In what political, social and economic context did the parliamentary elections in Guinea-Bissau last June take place?

Last June’s elections took place in an exceedingly difficult context of deeply violent authoritarianism. A dictatorship has been in place since 27 February 2020, entering its fourth year. The unilateral accession of the current President Umaro Sissoco Embaló to the presidency took place before the electoral dispute had been settled by the Supreme Court. Since then, and especially until the June elections, Guinea-Bissau has experienced a climate of political persecution of opponents of the president and his political sensibilities, with kidnappings and beatings of citizens who do not align with his authoritarianism or who oppose his dictatorship and that of his political family, as well as the total dysfunction of the public administration. The clearest example is that from 2019 (this is a legacy of the previous government) until 2022, public schools simply did not work in Guinea-Bissau. In other words, we had three years of invalid schooling. And our health system, which was already profoundly weak, became chaotic under the regime of Umaro Sissoco Embaló.
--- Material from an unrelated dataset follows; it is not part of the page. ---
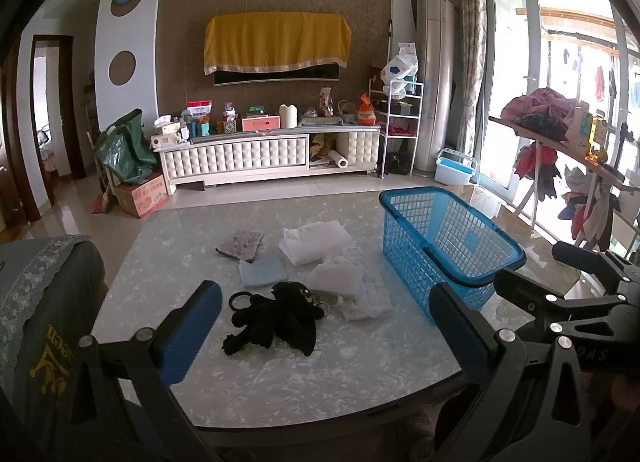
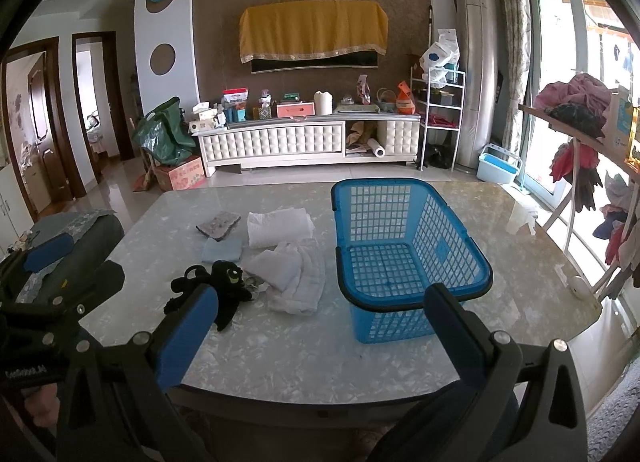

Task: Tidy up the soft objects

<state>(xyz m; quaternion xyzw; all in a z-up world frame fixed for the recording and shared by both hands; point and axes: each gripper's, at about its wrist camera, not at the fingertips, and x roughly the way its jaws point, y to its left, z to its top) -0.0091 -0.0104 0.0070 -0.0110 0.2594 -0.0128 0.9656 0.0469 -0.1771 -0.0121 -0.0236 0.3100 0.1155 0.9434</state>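
Both grippers, left & right, jaws wide, empty; black plush (nearest), towels, basket ahead.

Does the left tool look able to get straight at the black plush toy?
Probably yes. The left tool is open and lined up with the black plush toy, which lies uncovered on the table, nothing between them.

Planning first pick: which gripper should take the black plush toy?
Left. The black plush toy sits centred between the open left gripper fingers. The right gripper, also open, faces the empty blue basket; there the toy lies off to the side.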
To give you an idea, during the pandemic, from 2020, when more cases of Covid-19 infection began to appear in Guinea-Bissau, and until the end of 2022, instead of using health centres, hospitals, and the health system to mitigate the spread of the pandemic and protect the population, the security forces were used to repress citizens, especially women – who are the basis of the national economy through their informal activities in the various markets of our country – by denying them access to the places where they carry out their activity for the sustenance of their families. The police were everywhere, especially in the cities, in the most urban areas, chasing people, denying them activities essential to their survival. This persecution generated a wave of famine, which also ended up accentuating the spread of the pandemic itself throughout the country, and aggravating other forms of disease that the very weak health system was already fighting with few resources.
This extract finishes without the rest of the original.